We walk for a bit longer.

“And then there’s the way that events like this change human behaviour,” I continue. “Like, thousands of jobs will be lost in aviation – a lot of airlines will go bust – but it might be that, when this is all over, we permanently change the way we travel. For a while, we’ll have to – there just won’t be that many flights. So levels of pollution will plummet. All those Extinction Rebellion marches you’ve been on – well, the things you were chanting for are happening, right now. We might hit our carbon emissions targets this year and not in 2030. Every piece of bad news has some good news: in China, although a lot of people died from the virus, it’s less than the number that would normally die in that time from air pollution. The skies are clearer there now. In Italy, there are dolphins in the harbour, because the ferries have stopped.”

She looks up, a bit more hopeful.

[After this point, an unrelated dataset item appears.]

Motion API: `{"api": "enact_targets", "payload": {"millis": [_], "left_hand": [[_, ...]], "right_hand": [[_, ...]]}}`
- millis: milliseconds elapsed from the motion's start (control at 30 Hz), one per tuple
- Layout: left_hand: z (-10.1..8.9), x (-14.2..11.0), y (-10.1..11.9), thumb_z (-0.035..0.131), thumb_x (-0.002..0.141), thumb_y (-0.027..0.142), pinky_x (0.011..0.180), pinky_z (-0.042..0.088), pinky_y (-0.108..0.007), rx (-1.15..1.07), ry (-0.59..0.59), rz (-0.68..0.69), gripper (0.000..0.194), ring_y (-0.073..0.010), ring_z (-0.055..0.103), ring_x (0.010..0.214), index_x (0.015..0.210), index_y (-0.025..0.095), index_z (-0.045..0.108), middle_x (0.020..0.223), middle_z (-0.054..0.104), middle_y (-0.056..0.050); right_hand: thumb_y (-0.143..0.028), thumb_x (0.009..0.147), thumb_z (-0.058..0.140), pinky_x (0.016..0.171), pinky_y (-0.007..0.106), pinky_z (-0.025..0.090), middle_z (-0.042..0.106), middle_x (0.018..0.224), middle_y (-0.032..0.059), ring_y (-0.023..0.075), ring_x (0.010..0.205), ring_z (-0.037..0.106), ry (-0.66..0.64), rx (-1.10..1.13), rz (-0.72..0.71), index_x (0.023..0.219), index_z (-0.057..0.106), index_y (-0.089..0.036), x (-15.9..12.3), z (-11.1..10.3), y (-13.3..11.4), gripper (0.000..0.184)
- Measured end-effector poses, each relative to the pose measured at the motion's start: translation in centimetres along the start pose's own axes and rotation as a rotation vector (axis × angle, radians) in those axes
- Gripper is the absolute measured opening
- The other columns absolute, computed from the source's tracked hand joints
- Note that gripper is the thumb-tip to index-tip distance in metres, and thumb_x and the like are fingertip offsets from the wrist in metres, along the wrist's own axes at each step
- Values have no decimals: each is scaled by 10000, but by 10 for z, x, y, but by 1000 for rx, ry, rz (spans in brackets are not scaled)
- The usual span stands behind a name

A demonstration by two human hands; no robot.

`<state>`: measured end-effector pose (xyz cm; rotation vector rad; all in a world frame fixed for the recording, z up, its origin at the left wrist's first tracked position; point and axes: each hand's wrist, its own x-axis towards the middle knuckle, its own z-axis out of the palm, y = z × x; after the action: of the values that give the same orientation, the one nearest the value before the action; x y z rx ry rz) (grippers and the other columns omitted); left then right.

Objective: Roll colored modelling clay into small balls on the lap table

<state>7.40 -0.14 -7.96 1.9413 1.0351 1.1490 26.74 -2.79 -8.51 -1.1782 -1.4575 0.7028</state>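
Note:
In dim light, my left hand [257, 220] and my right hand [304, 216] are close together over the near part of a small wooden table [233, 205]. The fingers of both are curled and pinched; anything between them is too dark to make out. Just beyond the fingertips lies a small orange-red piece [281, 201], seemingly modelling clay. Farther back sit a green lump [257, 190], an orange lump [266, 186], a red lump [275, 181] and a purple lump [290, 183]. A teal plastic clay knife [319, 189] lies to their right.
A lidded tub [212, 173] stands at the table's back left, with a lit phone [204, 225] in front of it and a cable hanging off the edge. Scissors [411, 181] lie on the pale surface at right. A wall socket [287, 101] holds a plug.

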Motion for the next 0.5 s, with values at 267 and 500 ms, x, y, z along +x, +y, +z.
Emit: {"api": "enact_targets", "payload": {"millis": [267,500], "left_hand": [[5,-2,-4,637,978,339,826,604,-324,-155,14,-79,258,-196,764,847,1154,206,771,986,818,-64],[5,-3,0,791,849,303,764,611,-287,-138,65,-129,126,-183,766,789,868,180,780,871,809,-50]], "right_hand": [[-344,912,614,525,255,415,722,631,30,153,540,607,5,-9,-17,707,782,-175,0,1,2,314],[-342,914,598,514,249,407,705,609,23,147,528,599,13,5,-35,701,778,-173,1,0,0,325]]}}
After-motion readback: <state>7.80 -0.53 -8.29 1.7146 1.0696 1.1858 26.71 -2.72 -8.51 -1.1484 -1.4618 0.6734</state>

When in doubt, if faced with a sad teenage girl, always throw in something cheerful about dolphins. They almost always make things better.

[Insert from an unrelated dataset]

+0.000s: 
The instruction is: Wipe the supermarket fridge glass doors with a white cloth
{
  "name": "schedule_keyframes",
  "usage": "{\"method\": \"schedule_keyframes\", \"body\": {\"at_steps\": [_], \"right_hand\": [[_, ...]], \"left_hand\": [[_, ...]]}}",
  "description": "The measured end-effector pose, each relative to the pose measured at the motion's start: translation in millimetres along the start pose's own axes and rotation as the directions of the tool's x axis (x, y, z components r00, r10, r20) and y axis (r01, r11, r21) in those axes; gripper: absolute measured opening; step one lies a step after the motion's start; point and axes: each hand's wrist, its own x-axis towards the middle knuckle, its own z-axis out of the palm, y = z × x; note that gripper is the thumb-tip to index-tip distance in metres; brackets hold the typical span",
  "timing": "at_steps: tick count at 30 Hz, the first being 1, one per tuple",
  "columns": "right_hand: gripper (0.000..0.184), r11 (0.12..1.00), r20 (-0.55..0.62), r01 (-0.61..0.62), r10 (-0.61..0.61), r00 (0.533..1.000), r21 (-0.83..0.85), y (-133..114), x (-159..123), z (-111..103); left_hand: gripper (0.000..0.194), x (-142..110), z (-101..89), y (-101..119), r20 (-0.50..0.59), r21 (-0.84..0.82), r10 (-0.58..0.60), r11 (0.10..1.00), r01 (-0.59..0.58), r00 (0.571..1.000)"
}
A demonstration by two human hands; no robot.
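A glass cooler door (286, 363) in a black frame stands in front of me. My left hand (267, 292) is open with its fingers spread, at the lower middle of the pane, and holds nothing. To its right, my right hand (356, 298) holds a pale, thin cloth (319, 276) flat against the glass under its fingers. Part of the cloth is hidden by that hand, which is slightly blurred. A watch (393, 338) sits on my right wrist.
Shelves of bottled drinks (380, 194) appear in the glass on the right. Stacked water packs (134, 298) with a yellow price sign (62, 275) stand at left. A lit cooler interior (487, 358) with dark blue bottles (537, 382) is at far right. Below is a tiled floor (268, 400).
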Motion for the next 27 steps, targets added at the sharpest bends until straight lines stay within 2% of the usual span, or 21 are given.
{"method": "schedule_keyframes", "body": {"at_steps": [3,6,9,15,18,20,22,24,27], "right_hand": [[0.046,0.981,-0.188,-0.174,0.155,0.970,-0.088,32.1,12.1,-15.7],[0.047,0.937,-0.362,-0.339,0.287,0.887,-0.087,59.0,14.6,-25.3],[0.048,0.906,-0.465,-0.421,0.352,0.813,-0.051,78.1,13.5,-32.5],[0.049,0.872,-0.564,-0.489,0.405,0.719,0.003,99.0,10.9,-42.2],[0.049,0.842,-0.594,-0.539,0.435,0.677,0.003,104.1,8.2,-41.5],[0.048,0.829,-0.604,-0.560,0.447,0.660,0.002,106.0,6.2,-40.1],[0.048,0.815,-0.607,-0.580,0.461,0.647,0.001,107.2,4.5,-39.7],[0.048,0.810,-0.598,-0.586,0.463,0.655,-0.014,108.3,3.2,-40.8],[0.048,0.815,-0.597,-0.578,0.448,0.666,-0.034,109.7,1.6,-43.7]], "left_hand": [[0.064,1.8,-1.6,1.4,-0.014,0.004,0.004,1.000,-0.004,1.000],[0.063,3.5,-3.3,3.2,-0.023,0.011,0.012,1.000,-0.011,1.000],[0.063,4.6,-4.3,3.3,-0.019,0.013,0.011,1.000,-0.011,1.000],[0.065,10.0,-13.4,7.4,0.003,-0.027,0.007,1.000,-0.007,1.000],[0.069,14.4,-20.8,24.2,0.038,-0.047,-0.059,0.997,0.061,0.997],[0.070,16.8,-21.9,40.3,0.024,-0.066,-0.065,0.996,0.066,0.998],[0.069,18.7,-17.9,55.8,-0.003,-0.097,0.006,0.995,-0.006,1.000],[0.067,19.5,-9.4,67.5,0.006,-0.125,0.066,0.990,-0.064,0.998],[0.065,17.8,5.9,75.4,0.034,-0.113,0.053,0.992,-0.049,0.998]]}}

“In Venice, because all the tourists and cruise liners have gone, the water in the canals is clear for the first time in history,” I continue. “Instagram is full of pictures of fish swimming under the bridges. The swans have come back. The Tube system in Japan is so quiet, deer have started walking down the platforms. Nature’s getting a bit of breathing space. Listen!”

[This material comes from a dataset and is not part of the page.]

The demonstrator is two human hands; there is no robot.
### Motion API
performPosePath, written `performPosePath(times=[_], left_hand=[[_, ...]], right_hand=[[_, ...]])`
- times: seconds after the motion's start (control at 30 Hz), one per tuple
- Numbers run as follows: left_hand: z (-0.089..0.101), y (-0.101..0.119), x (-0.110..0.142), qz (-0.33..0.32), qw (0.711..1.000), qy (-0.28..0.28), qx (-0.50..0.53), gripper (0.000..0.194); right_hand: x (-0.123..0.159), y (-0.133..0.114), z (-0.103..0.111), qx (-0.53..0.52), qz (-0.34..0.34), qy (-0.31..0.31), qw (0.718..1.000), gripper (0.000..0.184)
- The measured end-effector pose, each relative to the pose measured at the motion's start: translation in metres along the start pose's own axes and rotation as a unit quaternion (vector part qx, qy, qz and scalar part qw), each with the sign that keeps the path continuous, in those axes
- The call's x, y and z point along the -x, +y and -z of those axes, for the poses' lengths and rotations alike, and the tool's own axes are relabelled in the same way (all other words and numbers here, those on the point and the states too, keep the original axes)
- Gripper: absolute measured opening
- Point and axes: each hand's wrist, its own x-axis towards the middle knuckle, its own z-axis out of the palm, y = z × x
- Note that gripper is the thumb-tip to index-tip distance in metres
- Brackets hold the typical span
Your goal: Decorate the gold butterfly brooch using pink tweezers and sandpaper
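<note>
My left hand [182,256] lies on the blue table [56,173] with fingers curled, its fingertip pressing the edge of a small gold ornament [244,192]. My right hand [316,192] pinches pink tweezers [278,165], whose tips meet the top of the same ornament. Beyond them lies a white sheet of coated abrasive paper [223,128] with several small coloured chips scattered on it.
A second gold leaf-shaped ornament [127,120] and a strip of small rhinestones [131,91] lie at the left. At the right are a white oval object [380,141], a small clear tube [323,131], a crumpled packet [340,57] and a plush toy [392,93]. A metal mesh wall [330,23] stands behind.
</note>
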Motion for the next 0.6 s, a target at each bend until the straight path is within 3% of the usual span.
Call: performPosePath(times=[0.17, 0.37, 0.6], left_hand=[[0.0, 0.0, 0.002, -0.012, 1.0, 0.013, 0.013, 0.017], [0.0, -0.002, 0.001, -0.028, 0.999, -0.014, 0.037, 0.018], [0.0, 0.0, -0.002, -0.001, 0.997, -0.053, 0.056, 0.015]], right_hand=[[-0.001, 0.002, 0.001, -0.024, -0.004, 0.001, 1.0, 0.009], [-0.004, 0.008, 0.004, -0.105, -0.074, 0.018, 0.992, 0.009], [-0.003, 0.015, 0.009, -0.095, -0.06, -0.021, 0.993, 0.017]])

There is very little traffic on the road, so we can hear birdsong. Loud birdsong.

“Global crises change things really quickly. Like, did you see that Mexico was talking about closing its borders to the US – to stop panicking Americans relocating there? A lot of people are suddenly understanding why people become refugees. Everyone who was trashing Tesco last weekend – making sure they had food for their families – suddenly has a bit more understanding about why people get on boats, with their children, to leave cities with empty shops. In America, it might be the thing that finally changes the conversation about free healthcare – even being a billionaire, with the best private healthcare in the world, won’t protect you if your maid, on minimum wage, infects you because she doesn’t have enough money for tests, healthcare or self-isolation. Saying that won’t be a ‘political stance’ any more – it’s just a fact. Every society is only ever as safe as its illest, poorest citizen. I know this all feels like your generation is going to have to deal with a terrible burden of consequences – and you will – but there are also so many things that you all talk about, and wish for, that everyone will be talking about now. You won’t be trying to persuade older generations, in power, to listen to you – because these are the things the whole world is now thinking about.

“And as for fun – I know this summer, this year, is going to be sad and lonely for you.Everyone wants their children to enjoy their teenage years – we didn’t want you isolated and uneducated and feeling like the world is at war with something it can’t even see. But imagine what it will be like when it’s all over. Imagine how amazing it will be when they finally give the all-clear, and people can go out again. The world will explode with joy – there will be street parties and raves, and hugging will come back, and you’ll be dancing to all the new songs that people, even now, are composing in their rooms, which will be the most outrageously life-affirming, catchy songs ever written. It will be the best time ever – like the Roaring Twenties, the Summer of Love, acid house and Britpop combined. Everything has its equal and opposite reaction – and however sad and worried you feel this summer, next summer will be the most exciting and carefree of your life.”

“Yeah – if you can’t get kissed on the day they end social distancing, you really will be hopeless,” she muses. “Everyone’s going to be like that sailor kissing that nurse in that picture.”

We’ve reached home again. Sellotaped to the tree, next to our bins, is a piece of A4 paper: “WhatsApp group for Crouch End,” it reads. “Join for news, jokes and support. Can you help? Do you need help? Let’s stick together.”

“That’s so lovely!” she says, taking a picture of it and putting it on Instagram.

“There is always loveliness, babe,” I say. “And this year, one of our tasks will be to look out for every little bit of it.”

We go into the house, close the door, wash our hands and start the lockdown.